Reproduce the whole listing, character for character.
_ _ _ _ _
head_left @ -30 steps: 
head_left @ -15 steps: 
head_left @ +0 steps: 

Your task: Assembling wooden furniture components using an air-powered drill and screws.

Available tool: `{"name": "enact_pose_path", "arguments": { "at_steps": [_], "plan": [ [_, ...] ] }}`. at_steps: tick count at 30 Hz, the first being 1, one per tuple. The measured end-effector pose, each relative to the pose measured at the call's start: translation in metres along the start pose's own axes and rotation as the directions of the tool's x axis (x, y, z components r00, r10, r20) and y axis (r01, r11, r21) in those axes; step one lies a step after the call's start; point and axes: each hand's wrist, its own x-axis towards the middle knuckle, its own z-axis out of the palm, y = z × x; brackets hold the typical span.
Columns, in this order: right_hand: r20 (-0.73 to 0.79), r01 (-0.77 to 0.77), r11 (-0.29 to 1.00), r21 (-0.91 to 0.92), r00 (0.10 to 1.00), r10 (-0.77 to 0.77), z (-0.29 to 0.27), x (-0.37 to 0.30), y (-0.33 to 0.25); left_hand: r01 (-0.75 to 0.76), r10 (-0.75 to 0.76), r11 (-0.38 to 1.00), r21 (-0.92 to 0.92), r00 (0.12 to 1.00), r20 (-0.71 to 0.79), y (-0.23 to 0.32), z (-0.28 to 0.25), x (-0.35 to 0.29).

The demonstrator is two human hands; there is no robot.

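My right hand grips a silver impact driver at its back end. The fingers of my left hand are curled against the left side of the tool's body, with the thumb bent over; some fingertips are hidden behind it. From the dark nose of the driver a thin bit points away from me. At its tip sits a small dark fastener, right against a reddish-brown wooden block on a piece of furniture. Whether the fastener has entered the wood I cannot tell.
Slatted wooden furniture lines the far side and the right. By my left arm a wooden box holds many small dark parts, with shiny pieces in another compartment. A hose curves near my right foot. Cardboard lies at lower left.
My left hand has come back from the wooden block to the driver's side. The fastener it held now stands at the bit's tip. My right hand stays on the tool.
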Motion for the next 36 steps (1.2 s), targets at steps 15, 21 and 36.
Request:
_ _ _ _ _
◆ **Solution below**:
head_left @ -30 steps: 
head_left @ -15 steps: 
head_left @ +0 steps: 

Your task: Assembling wooden furniture components using an air-powered drill and screws.

Available tool: `{"name": "enact_pose_path", "arguments": { "at_steps": [_], "plan": [ [_, ...] ] }}`. at_steps: tick count at 30 Hz, the first being 1, one per tuple. The measured end-effector pose, each relative to the pose measured at the call's start: translation in metres along the start pose's own axes and rotation as the directions of the tool's x axis (x, y, z components r00, r10, r20) and y axis (r01, r11, r21) in those axes; step one lies a step after the call's start; point and axes: each hand's wrist, its own x-axis towards the middle knuckle, its own z-axis out of the palm, y = z × x; brackets hold the typical span.
Columns, in this order: right_hand: r20 (-0.73 to 0.79), r01 (-0.77 to 0.77), r11 (-0.29 to 1.00), r21 (-0.91 to 0.92), r00 (0.10 to 1.00), r10 (-0.77 to 0.77), z (-0.29 to 0.27), x (-0.37 to 0.30), y (-0.33 to 0.25); left_hand: r01 (-0.75 to 0.76), r10 (-0.75 to 0.76), r11 (-0.38 to 1.00), r21 (-0.92 to 0.92), r00 (0.12 to 1.00), r20 (-0.71 to 0.79), y (-0.23 to 0.32), z (-0.28 to 0.25), x (-0.35 to 0.29).

The demonstrator is two human hands; there is no robot.

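My right hand grips a silver impact driver at its back end. The fingers of my left hand are curled against the left side of the tool's body, with the thumb bent over; some fingertips are hidden behind it. From the dark nose of the driver a thin bit points away from me. At its tip sits a small dark fastener, right against a reddish-brown wooden block on a piece of furniture. Whether the fastener has entered the wood I cannot tell.
Slatted wooden furniture lines the far side and the right. By my left arm a wooden box holds many small dark parts, with shiny pieces in another compartment. A hose curves near my right foot. Cardboard lies at lower left.
My left hand has come back from the wooden block to the driver's side. The fastener it held now stands at the bit's tip. My right hand stays on the tool.
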Motion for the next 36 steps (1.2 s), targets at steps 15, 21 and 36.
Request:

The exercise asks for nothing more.